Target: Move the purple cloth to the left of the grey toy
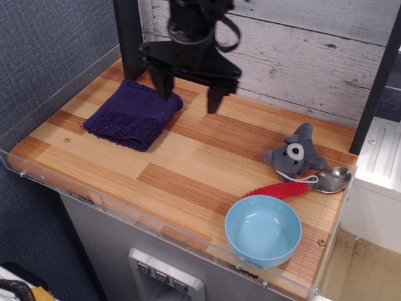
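The purple cloth (133,113), a folded dark purple towel, lies at the back left of the wooden table. The grey toy (293,154), a small plush with a white face patch, lies at the right side. My gripper (189,94) hangs open and empty above the table, just right of the cloth's far right corner. Its left finger is over the cloth's corner; the right finger is over bare wood. It is far to the left of the toy.
A silver spoon with a red handle (299,185) lies just in front of the toy. A light blue bowl (263,230) stands at the front right. A clear plastic rim (113,209) edges the table. A black post (128,34) stands behind the cloth.
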Controlling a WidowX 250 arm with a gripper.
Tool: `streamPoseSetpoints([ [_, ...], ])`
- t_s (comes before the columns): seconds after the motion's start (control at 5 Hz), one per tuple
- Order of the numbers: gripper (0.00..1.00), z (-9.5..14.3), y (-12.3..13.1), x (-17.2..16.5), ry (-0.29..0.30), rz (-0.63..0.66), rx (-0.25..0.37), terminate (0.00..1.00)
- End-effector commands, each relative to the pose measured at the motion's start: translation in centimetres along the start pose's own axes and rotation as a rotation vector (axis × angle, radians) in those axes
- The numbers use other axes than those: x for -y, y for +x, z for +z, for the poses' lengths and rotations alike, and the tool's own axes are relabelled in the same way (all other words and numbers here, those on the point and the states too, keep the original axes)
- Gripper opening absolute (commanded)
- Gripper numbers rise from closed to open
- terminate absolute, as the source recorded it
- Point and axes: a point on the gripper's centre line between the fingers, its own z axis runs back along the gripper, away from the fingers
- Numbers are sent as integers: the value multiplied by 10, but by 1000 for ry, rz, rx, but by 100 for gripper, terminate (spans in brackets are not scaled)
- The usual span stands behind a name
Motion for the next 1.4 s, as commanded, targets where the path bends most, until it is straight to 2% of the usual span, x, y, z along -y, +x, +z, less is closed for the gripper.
streamPoseSetpoints([
  [0.0,100,-6,-1,-47,59,57,0,0],
  [0.6,100,-32,-12,-96,147,81,-61,0],
  [1.2,100,-69,-12,-102,145,115,-117,0],
])
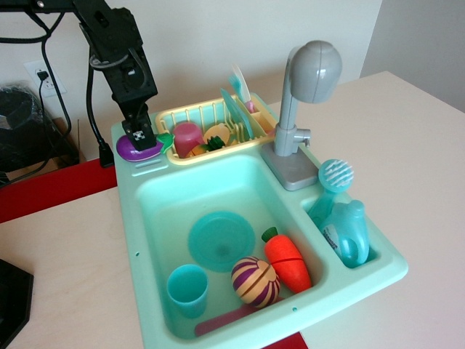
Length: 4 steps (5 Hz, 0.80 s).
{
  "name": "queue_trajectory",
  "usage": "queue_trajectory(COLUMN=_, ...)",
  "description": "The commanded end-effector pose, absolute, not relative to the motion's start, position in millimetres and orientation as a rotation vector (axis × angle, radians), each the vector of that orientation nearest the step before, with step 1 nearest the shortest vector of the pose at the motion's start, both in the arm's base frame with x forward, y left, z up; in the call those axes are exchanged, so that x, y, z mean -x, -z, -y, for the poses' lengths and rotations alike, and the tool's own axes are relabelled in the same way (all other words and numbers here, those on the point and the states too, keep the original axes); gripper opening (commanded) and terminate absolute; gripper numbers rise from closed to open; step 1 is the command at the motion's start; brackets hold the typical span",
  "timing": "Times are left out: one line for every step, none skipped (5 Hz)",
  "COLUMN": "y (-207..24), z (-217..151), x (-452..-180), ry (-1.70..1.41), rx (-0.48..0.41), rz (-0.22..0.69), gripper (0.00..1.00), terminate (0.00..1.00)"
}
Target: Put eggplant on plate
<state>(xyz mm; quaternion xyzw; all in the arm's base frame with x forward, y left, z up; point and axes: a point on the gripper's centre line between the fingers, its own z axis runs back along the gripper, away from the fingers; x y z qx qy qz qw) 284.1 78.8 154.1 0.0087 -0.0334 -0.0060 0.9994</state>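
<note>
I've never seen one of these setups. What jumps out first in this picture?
A mint-green plastic toy sink fills the table, with a tall grey faucet at its back. At its back-left corner, a black gripper is down on a glossy purple toy eggplant. In the basin lie a round teal plate, an orange carrot and a striped onion.

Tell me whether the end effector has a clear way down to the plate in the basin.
Probably yes: the plate lies flat and uncovered, apart from neighbouring toys, while the end effector sits at the eggplant on the sink's back corner.

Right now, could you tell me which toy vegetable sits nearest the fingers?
The purple eggplant on the sink's back-left corner, directly at the fingers; the carrot and striped onion lie in the basin.
</note>
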Motion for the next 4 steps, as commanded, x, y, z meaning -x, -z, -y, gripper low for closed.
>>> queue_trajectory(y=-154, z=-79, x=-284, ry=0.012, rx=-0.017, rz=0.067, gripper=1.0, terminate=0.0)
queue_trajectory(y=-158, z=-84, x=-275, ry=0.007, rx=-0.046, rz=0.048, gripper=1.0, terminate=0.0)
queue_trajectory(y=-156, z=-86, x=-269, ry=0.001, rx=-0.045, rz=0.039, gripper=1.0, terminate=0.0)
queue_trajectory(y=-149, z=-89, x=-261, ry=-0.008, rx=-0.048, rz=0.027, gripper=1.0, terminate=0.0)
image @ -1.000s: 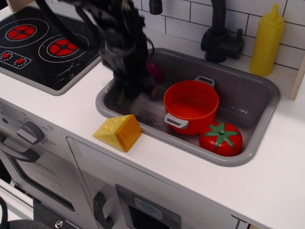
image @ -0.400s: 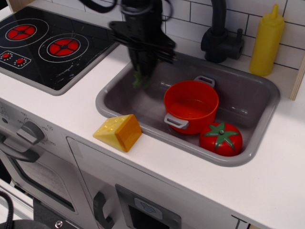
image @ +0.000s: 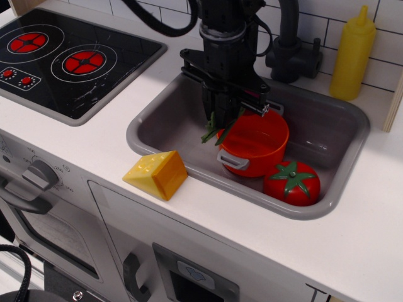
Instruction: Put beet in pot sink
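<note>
My black gripper (image: 225,116) hangs over the left rim of the orange-red pot (image: 255,143), which stands in the grey sink (image: 157,126). It is shut on the beet. Only the beet's dark-green leaves (image: 213,132) show, dangling below the fingers at the pot's left edge. The magenta bulb is hidden by the gripper.
A red tomato (image: 291,182) lies in the sink right of the pot. A yellow cheese wedge (image: 157,174) sits on the counter at the sink's front left rim. A black faucet (image: 291,47) and yellow bottle (image: 352,55) stand behind the sink. The stove (image: 63,60) is at left.
The gripper has lifted out of the sink's left end with the beet and moved right, now reaching the pot's left rim.
</note>
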`<state>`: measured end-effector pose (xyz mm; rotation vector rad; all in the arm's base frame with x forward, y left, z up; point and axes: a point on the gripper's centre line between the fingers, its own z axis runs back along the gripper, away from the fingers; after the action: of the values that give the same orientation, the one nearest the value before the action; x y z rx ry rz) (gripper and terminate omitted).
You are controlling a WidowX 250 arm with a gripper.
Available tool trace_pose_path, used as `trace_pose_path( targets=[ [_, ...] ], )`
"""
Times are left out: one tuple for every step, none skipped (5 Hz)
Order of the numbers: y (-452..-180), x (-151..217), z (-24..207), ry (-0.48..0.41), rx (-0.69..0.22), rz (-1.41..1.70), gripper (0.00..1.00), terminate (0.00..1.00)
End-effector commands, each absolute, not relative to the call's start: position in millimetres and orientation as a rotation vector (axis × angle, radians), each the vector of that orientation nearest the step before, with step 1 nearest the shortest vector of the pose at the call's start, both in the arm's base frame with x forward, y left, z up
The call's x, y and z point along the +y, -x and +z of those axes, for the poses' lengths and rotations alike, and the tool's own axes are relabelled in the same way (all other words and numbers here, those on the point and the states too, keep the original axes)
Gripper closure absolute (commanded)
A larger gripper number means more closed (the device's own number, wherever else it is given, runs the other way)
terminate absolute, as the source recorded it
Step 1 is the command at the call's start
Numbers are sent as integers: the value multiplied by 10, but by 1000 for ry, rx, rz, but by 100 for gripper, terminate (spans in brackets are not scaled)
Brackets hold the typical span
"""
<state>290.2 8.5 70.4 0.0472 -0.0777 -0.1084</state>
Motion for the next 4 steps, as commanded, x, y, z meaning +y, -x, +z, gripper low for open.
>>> trace_pose_path(
  targets=[
    [-3072,84,903,-39,-118,-81,0,0],
    [-3164,66,998,-14,-141,-27,0,0],
    [-3182,65,1117,-5,-231,9,0,0],
    [-3223,106,1277,49,-290,27,0,0]
  ],
)
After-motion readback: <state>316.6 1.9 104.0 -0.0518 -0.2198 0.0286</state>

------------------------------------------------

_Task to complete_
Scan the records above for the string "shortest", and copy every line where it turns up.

_Your response_
  "description": "The commanded end-effector pose, absolute, not relative to the motion's start, position in millimetres and orientation as a rotation vector (axis × angle, radians), each the vector of that orientation nearest the step before, with step 1 nearest the shortest vector of the pose at the motion's start, both in the arm's base frame with x forward, y left, z up; in the call those axes are exchanged, so that x, y, z mean -x, -z, -y, for the poses' lengths and rotations alike, and the tool's own axes are relabelled in the same way (all other words and numbers here, those on the point and the states too, keep the original axes); gripper opening (commanded) and terminate absolute; gripper numbers rise from closed to open; step 1 is the command at the motion's start; brackets hold the typical span",
End-effector commands, each absolute, not relative to the call's start: position in millimetres and orientation as a rotation vector (axis × angle, radians), each the vector of that orientation nearest the step before, with step 1 nearest the shortest vector of the pose at the call's start, both in the arm's base frame with x forward, y left, z up

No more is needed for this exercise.